EXERCISE DETAILS
For every line in the material, print that line exactly.

PROVIDED DATA
===============

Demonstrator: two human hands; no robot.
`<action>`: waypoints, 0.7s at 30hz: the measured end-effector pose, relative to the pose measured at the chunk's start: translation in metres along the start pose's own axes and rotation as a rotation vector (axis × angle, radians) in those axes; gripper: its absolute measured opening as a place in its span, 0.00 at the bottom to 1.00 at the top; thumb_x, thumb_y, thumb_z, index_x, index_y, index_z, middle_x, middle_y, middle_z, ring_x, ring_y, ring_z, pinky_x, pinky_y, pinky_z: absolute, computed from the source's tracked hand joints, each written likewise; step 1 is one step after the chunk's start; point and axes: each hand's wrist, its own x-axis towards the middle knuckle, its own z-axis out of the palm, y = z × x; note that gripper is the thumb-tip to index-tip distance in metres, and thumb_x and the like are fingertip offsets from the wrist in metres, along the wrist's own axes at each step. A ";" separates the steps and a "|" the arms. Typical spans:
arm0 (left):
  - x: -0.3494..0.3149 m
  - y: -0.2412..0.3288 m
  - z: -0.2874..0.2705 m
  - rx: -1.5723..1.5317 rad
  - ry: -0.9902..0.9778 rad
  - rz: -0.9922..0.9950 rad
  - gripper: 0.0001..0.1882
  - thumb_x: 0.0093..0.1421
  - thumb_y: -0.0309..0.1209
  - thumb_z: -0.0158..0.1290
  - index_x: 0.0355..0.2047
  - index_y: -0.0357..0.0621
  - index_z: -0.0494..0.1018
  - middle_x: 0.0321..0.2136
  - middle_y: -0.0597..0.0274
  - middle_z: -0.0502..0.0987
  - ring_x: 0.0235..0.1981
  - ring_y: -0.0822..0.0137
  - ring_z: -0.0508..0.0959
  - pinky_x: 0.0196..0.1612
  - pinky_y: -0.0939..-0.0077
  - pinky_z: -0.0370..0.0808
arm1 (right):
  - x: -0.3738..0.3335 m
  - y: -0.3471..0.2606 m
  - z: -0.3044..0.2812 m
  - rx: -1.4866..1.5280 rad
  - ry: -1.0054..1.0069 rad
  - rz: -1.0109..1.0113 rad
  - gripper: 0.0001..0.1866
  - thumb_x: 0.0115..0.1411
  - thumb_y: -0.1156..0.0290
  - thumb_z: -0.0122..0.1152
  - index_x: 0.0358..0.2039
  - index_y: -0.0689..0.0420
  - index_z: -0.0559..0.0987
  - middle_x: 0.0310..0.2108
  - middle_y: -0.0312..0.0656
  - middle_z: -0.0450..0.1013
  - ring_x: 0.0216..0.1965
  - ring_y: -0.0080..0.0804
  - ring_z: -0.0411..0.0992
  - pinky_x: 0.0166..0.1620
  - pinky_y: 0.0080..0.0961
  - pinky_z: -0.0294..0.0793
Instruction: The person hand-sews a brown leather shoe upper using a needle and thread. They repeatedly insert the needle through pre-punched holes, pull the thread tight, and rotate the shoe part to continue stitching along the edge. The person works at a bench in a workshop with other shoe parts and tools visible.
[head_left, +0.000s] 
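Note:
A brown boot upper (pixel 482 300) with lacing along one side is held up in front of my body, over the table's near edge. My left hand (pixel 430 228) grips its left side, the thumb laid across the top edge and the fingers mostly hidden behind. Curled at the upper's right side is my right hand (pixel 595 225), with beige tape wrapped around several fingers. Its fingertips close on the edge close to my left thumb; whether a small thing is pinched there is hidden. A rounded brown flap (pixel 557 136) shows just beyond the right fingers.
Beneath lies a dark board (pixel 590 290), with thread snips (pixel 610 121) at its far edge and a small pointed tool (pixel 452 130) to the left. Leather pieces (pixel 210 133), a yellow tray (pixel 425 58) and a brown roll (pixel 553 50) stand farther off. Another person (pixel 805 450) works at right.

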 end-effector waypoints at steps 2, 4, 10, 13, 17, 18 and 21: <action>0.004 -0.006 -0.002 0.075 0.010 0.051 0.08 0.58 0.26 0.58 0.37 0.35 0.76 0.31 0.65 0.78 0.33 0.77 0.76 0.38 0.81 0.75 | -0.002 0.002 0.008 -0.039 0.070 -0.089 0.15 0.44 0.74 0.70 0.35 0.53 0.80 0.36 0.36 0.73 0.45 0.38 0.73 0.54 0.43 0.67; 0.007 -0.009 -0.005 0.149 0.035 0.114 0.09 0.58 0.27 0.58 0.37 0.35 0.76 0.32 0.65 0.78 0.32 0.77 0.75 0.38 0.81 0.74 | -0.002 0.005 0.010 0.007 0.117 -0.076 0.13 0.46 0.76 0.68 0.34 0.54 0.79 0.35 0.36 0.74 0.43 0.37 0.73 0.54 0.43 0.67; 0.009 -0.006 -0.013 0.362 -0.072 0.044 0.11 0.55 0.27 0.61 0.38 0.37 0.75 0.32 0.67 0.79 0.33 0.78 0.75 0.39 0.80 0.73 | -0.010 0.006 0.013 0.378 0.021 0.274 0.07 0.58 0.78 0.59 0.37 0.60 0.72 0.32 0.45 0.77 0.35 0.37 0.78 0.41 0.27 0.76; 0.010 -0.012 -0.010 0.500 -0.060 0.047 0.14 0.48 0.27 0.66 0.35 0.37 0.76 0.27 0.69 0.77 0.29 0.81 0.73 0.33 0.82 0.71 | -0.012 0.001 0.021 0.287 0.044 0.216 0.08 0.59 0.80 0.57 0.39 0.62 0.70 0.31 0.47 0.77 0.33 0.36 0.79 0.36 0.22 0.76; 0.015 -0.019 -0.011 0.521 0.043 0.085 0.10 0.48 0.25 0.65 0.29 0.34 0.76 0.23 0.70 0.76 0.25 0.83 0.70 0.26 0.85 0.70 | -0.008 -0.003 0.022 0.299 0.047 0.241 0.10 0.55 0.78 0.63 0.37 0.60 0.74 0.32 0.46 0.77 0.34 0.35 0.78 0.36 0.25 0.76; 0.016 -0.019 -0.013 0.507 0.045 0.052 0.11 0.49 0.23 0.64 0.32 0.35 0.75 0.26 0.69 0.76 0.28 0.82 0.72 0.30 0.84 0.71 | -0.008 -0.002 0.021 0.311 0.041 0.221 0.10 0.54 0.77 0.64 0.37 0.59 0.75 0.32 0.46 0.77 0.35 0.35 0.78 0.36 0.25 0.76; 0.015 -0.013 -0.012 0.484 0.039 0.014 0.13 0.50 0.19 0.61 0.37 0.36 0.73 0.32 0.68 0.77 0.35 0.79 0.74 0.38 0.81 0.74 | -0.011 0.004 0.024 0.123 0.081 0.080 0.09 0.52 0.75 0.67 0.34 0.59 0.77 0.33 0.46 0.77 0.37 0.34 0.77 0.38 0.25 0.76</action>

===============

FINAL ANSWER
Demonstrator: two human hands; no robot.
`<action>`: waypoints, 0.7s at 30hz: the measured end-effector pose, relative to the pose measured at the chunk's start: translation in metres along the start pose's own axes and rotation as a rotation vector (axis × angle, radians) in those axes; gripper: its absolute measured opening as a place in its span, 0.00 at the bottom to 1.00 at the top; thumb_x, thumb_y, thumb_z, index_x, index_y, index_z, middle_x, middle_y, middle_z, ring_x, ring_y, ring_z, pinky_x, pinky_y, pinky_z: absolute, computed from the source's tracked hand joints, each written likewise; step 1 is one step after the chunk's start; point and axes: each hand's wrist, its own x-axis towards the middle knuckle, its own z-axis out of the palm, y = z × x; note that gripper is the thumb-tip to index-tip distance in metres, and thumb_x and the like are fingertip offsets from the wrist in metres, along the wrist's own axes at each step. A ";" separates the steps and a "|" the arms. Typical spans:
arm0 (left):
  - x: -0.3494..0.3149 m
  - y: -0.2412..0.3288 m
  - z: -0.2874..0.2705 m
  - rx: -1.5723..1.5317 rad
  - ry: -0.9902..0.9778 rad
  - rz: -0.9922..0.9950 rad
  - gripper: 0.0001..0.1882
  - thumb_x: 0.0093..0.1421
  - thumb_y: -0.0309..0.1209
  - thumb_z: -0.0158..0.1290
  - index_x: 0.0355..0.2047
  - index_y: -0.0357..0.0621
  - index_z: -0.0494..0.1018
  - middle_x: 0.0321..0.2136
  - middle_y: -0.0597..0.0274
  - middle_z: -0.0502..0.0987
  - ring_x: 0.0235..0.1981
  - ring_y: -0.0822..0.0137
  - ring_z: -0.0508..0.0959
  - pinky_x: 0.0196..0.1612
  - pinky_y: -0.0939..-0.0077
  - pinky_z: -0.0370..0.0808
arm1 (right):
  - x: -0.3738..0.3335 m
  - y: -0.3471..0.2606 m
  - z: -0.3044..0.2812 m
  - rx: -1.4866..1.5280 rad
  - ry: -1.0054..1.0069 rad
  - rz: -1.0109..1.0113 rad
  - gripper: 0.0001..0.1866
  - thumb_x: 0.0115..0.1411
  - thumb_y: -0.1156..0.0290
  - thumb_z: -0.0122..0.1152
  - index_x: 0.0358..0.2039
  - index_y: -0.0689..0.0420
  - index_z: -0.0559..0.0987
  - middle_x: 0.0310..0.2108
  - middle_y: -0.0312..0.0656
  - middle_z: -0.0450..0.1013
  - ring_x: 0.0216..0.1965
  - ring_y: -0.0080..0.0804
  - ring_z: -0.0411..0.0992
  - pinky_x: 0.0166..0.1620
  - pinky_y: 0.0080..0.0961
  - pinky_z: -0.0294..0.0793
Instruction: The person hand-sews a brown leather shoe upper using a needle and thread. They repeatedly insert the needle through pre-punched holes, pull the thread tight, and rotate the shoe part to continue stitching along the edge. The person works at a bench in a workshop with other shoe parts and tools visible.
[head_left, +0.000s] 
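Note:
A brown boot upper (pixel 482 300) with lacing along one side is held up in front of my body, over the table's near edge. My left hand (pixel 430 228) grips its left side, the thumb laid across the top edge and the fingers mostly hidden behind. Curled at the upper's right side is my right hand (pixel 595 225), with beige tape wrapped around several fingers. Its fingertips close on the edge close to my left thumb; whether a small thing is pinched there is hidden. A rounded brown flap (pixel 557 136) shows just beyond the right fingers.
Beneath lies a dark board (pixel 590 290), with thread snips (pixel 610 121) at its far edge and a small pointed tool (pixel 452 130) to the left. Leather pieces (pixel 210 133), a yellow tray (pixel 425 58) and a brown roll (pixel 553 50) stand farther off. Another person (pixel 805 450) works at right.
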
 end-effector waypoints at steps 2, 4, 10, 13, 17, 18 and 21: <action>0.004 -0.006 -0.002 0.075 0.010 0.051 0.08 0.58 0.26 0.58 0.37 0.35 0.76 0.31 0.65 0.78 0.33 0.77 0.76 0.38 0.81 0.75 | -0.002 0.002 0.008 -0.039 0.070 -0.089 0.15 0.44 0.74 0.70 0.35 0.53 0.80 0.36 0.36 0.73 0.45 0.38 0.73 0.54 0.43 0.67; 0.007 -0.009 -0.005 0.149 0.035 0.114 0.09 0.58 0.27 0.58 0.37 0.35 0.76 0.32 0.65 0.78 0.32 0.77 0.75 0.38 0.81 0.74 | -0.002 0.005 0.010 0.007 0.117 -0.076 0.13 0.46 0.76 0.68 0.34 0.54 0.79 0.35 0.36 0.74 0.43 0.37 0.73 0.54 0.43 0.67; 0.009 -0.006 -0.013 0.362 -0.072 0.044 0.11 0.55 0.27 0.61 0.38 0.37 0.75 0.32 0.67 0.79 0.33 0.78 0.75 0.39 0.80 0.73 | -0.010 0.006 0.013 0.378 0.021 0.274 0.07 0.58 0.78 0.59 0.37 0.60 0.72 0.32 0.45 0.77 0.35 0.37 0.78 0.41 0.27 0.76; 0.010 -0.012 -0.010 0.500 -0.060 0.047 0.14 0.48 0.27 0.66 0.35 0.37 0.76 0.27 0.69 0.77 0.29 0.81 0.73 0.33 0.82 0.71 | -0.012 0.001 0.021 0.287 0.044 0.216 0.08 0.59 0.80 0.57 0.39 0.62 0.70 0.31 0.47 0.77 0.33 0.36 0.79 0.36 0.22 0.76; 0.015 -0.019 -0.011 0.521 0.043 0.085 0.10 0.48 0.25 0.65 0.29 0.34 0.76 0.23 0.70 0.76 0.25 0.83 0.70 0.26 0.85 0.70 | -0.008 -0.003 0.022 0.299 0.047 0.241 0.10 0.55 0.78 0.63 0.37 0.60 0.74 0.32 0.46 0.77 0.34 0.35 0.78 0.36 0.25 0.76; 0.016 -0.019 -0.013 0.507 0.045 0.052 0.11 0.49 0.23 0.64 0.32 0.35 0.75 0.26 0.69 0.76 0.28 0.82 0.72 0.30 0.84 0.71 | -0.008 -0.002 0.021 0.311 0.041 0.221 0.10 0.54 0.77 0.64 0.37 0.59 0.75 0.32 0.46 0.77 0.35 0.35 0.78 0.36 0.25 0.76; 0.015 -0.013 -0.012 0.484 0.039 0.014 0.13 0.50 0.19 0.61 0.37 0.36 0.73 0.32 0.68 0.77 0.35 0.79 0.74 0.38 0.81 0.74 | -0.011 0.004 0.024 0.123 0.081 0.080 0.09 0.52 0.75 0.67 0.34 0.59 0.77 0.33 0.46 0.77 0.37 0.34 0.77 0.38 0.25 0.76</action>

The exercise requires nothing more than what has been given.